• _DESCRIPTION OF THE TASK_: Reproduce exactly, from the data that follows, the line with "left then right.", the line with "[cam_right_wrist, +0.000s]", and every line that lies between them.

• _EXERCISE MATERIAL_:

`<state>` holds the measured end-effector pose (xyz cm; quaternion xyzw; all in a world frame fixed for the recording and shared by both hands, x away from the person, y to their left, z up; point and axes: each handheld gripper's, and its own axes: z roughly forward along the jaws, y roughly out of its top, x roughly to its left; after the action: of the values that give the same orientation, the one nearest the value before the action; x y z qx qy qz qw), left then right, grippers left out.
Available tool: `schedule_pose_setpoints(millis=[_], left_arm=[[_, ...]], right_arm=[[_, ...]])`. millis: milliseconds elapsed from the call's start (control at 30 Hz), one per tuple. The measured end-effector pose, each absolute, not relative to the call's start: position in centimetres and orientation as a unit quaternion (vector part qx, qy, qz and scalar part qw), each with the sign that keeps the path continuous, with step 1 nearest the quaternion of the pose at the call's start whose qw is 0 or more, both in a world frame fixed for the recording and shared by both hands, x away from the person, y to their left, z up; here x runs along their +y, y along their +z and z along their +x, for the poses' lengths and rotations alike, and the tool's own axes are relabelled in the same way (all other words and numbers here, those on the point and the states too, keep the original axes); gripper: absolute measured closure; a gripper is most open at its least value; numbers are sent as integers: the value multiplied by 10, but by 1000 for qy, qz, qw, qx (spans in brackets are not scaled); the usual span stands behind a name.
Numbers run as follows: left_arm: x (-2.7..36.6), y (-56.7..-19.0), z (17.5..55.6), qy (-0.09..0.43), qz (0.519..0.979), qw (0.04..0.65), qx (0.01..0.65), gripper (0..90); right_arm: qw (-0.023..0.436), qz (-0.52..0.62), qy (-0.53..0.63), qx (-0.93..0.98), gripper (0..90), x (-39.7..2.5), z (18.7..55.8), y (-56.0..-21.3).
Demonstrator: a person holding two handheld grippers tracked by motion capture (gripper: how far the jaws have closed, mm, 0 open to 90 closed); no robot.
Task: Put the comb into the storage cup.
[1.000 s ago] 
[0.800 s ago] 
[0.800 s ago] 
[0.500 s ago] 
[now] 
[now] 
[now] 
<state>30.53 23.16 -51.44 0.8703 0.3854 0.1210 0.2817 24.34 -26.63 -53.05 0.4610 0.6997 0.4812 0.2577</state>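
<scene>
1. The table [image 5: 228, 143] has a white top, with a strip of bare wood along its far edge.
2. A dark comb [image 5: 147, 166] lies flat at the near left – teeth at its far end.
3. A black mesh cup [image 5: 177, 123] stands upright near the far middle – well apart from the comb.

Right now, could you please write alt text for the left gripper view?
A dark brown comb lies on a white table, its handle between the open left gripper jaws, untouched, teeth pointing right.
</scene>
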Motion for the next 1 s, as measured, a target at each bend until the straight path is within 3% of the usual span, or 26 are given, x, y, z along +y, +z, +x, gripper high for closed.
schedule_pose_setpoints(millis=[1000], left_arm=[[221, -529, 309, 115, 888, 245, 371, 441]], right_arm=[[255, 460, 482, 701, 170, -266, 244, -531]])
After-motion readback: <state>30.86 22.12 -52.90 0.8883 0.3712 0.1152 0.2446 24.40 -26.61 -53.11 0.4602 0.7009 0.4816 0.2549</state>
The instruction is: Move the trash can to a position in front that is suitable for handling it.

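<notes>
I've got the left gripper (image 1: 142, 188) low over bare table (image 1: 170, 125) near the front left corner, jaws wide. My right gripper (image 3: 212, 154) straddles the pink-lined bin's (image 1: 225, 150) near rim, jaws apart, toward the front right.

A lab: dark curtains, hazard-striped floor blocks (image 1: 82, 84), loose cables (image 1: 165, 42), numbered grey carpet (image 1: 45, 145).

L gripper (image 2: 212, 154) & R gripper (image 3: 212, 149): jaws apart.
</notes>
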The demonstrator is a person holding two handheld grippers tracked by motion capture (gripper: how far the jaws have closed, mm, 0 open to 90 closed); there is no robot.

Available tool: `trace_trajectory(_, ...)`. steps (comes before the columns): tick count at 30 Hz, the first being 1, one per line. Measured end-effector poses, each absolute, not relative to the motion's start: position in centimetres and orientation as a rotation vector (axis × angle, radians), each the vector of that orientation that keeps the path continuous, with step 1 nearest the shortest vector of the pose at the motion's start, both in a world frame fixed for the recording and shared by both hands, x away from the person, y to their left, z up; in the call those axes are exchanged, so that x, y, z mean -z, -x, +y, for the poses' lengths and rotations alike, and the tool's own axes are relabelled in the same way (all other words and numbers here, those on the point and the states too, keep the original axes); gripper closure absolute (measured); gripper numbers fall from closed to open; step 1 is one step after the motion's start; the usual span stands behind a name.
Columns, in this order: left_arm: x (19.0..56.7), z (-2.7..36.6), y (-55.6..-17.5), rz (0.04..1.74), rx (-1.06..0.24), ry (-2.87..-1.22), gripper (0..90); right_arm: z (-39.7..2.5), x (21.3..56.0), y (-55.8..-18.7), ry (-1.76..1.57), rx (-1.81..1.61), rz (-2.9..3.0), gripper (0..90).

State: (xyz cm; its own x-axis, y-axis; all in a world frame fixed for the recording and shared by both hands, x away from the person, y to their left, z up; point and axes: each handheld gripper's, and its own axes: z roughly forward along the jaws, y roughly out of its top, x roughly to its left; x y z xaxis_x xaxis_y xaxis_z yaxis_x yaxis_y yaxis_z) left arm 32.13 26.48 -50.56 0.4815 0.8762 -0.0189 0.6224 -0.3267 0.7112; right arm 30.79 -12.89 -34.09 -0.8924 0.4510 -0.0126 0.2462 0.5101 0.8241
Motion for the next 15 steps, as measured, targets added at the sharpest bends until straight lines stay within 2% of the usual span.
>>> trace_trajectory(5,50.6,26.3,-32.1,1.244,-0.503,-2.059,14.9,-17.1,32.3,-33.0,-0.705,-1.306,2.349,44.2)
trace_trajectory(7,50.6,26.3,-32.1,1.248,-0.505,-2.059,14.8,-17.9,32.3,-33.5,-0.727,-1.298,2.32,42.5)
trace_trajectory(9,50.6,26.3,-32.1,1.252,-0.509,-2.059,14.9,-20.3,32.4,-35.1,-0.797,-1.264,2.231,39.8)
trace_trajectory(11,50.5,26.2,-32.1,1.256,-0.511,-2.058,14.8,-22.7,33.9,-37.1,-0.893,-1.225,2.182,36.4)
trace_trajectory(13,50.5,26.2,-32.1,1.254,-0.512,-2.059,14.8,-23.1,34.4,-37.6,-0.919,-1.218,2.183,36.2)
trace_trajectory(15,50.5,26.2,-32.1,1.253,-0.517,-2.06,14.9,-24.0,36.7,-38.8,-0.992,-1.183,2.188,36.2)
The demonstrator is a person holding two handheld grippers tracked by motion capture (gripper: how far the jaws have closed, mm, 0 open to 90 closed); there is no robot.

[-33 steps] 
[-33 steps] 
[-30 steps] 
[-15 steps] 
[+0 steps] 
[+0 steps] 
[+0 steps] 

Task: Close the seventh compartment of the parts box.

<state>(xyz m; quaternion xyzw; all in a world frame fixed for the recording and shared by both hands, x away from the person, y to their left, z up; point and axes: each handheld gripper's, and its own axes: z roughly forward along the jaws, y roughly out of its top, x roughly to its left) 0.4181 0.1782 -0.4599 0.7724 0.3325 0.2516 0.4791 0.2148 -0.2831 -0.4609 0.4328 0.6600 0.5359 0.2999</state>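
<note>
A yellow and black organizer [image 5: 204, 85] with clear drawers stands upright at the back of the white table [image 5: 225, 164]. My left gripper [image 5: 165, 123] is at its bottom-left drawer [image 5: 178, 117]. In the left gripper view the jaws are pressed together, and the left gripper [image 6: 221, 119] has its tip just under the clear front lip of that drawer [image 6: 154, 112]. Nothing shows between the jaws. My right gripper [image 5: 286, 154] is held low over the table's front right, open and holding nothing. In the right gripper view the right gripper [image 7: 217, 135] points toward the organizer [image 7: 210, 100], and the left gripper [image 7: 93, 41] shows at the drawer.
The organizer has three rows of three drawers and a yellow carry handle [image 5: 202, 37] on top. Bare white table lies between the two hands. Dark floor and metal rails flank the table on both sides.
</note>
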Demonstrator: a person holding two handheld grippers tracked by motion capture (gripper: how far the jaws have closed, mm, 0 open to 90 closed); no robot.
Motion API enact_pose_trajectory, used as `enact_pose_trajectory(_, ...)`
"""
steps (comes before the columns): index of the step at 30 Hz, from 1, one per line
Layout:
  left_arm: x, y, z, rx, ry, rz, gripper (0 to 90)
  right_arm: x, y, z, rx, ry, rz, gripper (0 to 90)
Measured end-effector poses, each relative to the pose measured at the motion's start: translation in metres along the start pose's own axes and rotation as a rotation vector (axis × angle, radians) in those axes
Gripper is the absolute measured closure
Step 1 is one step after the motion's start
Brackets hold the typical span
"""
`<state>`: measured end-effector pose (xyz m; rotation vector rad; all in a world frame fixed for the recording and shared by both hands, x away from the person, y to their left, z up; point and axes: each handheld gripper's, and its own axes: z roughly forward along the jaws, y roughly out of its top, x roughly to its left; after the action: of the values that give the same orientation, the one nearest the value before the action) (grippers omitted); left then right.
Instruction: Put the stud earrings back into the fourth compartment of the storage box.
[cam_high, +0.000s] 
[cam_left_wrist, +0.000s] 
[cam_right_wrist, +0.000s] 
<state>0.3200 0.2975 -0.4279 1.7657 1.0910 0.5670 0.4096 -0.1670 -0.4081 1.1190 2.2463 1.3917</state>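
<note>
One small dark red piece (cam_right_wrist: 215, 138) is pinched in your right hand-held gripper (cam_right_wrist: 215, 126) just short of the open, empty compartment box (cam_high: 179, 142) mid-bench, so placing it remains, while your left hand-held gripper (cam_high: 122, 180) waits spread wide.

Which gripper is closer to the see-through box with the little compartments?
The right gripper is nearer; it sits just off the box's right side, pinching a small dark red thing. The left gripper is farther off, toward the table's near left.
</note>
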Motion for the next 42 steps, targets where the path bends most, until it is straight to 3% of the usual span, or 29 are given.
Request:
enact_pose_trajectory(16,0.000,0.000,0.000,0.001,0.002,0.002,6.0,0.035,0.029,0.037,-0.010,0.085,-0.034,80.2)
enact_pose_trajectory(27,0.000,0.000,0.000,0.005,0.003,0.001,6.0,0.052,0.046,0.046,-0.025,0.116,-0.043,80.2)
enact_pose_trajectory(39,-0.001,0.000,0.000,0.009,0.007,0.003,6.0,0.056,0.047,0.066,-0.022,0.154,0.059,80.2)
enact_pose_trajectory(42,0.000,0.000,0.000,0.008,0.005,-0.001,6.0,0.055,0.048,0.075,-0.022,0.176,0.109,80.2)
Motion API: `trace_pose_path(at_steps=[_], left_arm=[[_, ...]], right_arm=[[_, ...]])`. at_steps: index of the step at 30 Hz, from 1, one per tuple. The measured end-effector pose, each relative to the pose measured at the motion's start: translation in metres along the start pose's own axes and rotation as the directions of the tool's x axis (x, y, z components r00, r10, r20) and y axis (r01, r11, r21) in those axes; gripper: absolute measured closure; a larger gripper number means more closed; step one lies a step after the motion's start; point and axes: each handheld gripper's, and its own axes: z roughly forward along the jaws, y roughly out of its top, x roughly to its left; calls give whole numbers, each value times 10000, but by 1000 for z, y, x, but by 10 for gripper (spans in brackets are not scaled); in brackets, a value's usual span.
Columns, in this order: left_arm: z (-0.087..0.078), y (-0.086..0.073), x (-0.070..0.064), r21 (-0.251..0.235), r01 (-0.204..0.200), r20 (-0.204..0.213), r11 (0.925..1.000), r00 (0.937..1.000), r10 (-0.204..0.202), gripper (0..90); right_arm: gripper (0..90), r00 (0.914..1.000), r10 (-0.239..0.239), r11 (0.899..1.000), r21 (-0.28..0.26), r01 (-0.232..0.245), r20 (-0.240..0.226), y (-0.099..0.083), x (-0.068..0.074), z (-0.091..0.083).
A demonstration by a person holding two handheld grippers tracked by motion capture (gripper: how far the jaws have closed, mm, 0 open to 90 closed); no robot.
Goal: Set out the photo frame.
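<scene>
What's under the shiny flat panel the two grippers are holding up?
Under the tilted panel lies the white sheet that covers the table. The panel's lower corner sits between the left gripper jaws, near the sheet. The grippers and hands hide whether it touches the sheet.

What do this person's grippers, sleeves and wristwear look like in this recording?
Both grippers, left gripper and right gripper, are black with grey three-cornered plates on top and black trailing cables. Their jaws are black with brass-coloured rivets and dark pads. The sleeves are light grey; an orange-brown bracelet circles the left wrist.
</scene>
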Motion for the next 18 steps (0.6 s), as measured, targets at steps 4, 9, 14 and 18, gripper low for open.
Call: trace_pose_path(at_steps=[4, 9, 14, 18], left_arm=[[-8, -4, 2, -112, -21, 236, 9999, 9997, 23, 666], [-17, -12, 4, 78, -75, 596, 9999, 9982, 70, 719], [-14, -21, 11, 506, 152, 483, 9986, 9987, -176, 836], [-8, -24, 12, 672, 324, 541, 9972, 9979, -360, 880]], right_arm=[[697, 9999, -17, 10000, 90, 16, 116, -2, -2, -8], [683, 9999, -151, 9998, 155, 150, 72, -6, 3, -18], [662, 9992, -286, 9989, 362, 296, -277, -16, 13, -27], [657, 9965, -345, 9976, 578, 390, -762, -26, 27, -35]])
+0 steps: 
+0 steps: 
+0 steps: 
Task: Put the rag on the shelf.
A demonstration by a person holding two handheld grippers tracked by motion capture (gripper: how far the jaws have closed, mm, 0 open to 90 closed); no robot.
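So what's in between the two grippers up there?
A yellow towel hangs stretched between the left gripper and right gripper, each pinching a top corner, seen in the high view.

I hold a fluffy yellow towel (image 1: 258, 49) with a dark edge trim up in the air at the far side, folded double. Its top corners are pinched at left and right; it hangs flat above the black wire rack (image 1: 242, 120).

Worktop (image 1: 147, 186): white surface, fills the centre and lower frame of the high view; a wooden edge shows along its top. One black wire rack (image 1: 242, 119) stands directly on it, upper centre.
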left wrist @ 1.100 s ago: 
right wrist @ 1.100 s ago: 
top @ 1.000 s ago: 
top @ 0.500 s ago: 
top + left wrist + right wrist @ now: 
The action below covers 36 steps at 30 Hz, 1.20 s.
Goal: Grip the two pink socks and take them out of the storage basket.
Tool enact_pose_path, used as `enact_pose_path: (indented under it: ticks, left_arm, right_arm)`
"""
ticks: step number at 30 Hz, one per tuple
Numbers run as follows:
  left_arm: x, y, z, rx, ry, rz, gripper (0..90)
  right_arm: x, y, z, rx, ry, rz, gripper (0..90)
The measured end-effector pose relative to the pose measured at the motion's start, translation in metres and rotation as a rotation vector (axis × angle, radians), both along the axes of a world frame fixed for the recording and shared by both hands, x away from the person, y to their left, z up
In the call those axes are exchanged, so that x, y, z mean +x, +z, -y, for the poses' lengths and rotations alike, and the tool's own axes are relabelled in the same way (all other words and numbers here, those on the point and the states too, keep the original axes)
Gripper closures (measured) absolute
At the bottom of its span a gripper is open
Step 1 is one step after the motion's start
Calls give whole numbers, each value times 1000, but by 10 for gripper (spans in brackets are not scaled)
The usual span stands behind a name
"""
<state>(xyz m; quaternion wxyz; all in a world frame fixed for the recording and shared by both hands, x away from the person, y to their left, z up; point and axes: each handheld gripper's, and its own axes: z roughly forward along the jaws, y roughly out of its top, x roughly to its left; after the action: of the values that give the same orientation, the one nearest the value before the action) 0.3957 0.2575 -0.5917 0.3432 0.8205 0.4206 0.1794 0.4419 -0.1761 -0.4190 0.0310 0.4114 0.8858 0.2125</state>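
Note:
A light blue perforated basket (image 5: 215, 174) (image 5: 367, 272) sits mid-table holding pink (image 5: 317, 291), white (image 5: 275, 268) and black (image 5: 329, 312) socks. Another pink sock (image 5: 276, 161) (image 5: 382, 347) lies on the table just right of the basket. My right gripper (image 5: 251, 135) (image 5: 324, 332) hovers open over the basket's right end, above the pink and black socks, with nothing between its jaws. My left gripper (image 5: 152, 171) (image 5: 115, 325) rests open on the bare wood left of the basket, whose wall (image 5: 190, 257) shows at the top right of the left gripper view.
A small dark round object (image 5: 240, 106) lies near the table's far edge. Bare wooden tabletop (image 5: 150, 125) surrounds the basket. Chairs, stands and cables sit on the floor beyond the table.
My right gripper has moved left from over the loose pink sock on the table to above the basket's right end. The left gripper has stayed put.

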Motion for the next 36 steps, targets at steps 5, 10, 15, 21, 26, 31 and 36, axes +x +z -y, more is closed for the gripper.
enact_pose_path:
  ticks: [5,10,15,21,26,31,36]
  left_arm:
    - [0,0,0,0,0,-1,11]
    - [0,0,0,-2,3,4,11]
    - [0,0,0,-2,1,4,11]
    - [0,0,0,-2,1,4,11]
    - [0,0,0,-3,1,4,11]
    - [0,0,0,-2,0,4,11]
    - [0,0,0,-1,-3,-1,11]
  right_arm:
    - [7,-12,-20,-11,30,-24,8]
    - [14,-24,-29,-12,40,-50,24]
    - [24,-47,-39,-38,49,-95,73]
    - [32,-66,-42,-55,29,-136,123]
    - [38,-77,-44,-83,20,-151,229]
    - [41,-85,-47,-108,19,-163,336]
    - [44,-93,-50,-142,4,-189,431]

• _ANSWER TO THE EXERCISE_:
`<state>`: measured end-effector pose (xyz m; rotation vector rad; all in a world frame fixed for the recording and shared by both hands, x away from the person, y to their left, z up; point and axes: each handheld gripper's, and its own axes: z roughly forward along the jaws, y roughly out of its top, x roughly to its left; after the action: of the values that give the same orientation, the one nearest the value before the action) (grippers omitted); left then right.
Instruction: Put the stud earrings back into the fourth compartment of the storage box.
[cam_high, +0.000s] 
[cam_left_wrist, +0.000s] 
[cam_right_wrist, +0.000s] 

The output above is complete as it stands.